What you are asked to do => Take the records below and set them down exactly, so that every line matches the original.

Stored items:
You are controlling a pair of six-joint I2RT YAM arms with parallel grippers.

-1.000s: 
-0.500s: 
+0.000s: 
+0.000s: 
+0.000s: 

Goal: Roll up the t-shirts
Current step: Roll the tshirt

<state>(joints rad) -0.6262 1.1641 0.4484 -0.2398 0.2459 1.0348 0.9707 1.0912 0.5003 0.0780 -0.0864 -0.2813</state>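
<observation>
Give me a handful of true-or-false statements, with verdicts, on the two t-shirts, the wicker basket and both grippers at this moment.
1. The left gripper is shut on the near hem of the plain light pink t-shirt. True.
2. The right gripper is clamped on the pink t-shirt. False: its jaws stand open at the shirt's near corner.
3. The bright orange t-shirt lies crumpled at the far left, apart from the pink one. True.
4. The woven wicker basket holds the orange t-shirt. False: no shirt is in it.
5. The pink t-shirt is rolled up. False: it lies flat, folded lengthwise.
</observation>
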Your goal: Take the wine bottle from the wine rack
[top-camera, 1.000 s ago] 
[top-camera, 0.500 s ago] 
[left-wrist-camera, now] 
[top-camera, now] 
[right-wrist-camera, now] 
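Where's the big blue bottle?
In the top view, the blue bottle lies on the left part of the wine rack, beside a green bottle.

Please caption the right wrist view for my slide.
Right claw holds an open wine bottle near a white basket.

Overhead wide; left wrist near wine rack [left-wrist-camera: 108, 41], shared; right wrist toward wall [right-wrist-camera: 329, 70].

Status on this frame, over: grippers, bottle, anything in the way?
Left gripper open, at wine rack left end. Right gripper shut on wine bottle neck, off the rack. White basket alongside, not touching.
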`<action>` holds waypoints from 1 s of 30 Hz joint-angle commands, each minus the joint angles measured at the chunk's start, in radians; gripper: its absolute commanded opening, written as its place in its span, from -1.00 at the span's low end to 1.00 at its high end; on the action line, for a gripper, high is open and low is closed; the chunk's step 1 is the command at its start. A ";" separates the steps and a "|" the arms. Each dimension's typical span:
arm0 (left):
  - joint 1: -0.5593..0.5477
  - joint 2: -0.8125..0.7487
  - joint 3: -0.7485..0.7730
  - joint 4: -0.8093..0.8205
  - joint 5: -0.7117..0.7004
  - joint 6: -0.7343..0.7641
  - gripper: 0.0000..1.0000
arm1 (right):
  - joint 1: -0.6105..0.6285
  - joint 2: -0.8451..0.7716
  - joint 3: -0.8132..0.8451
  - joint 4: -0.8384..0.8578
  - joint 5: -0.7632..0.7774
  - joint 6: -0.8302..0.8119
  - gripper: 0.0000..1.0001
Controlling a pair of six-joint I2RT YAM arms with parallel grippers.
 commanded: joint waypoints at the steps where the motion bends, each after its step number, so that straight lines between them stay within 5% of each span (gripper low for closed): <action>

Answer space =>
You are controlling a pair of six-joint I2RT YAM arms with parallel grippers.

-1.000s: 
-0.500s: 
+0.000s: 
+0.000s: 
+0.000s: 

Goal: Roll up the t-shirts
Current step: Roll the tshirt

<state>(joints rad) -0.6262 1.1641 0.4484 -0.2398 0.2459 1.0348 0.9707 1.0912 0.5003 0.0780 -0.0864 -0.2813</state>
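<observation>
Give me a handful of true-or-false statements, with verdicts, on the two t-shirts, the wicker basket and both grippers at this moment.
1. The left gripper is shut on the near hem of the plain light pink t-shirt. True.
2. The right gripper is clamped on the pink t-shirt. False: its jaws stand open at the shirt's near corner.
3. The bright orange t-shirt lies crumpled at the far left, apart from the pink one. True.
4. The woven wicker basket holds the orange t-shirt. False: no shirt is in it.
5. The pink t-shirt is rolled up. False: it lies flat, folded lengthwise.
</observation>
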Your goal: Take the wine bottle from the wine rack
[top-camera, 1.000 s ago] 
[top-camera, 0.500 s ago] 
[left-wrist-camera, now] 
[top-camera, now] 
[right-wrist-camera, now] 
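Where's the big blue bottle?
In the top view, the blue bottle lies on the left part of the wine rack, beside a green bottle.

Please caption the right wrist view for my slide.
Right claw holds an open wine bottle near a white basket.

Overhead wide; left wrist near wine rack [left-wrist-camera: 108, 41], shared; right wrist toward wall [right-wrist-camera: 329, 70].

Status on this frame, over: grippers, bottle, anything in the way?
Left gripper open, at wine rack left end. Right gripper shut on wine bottle neck, off the rack. White basket alongside, not touching.
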`<action>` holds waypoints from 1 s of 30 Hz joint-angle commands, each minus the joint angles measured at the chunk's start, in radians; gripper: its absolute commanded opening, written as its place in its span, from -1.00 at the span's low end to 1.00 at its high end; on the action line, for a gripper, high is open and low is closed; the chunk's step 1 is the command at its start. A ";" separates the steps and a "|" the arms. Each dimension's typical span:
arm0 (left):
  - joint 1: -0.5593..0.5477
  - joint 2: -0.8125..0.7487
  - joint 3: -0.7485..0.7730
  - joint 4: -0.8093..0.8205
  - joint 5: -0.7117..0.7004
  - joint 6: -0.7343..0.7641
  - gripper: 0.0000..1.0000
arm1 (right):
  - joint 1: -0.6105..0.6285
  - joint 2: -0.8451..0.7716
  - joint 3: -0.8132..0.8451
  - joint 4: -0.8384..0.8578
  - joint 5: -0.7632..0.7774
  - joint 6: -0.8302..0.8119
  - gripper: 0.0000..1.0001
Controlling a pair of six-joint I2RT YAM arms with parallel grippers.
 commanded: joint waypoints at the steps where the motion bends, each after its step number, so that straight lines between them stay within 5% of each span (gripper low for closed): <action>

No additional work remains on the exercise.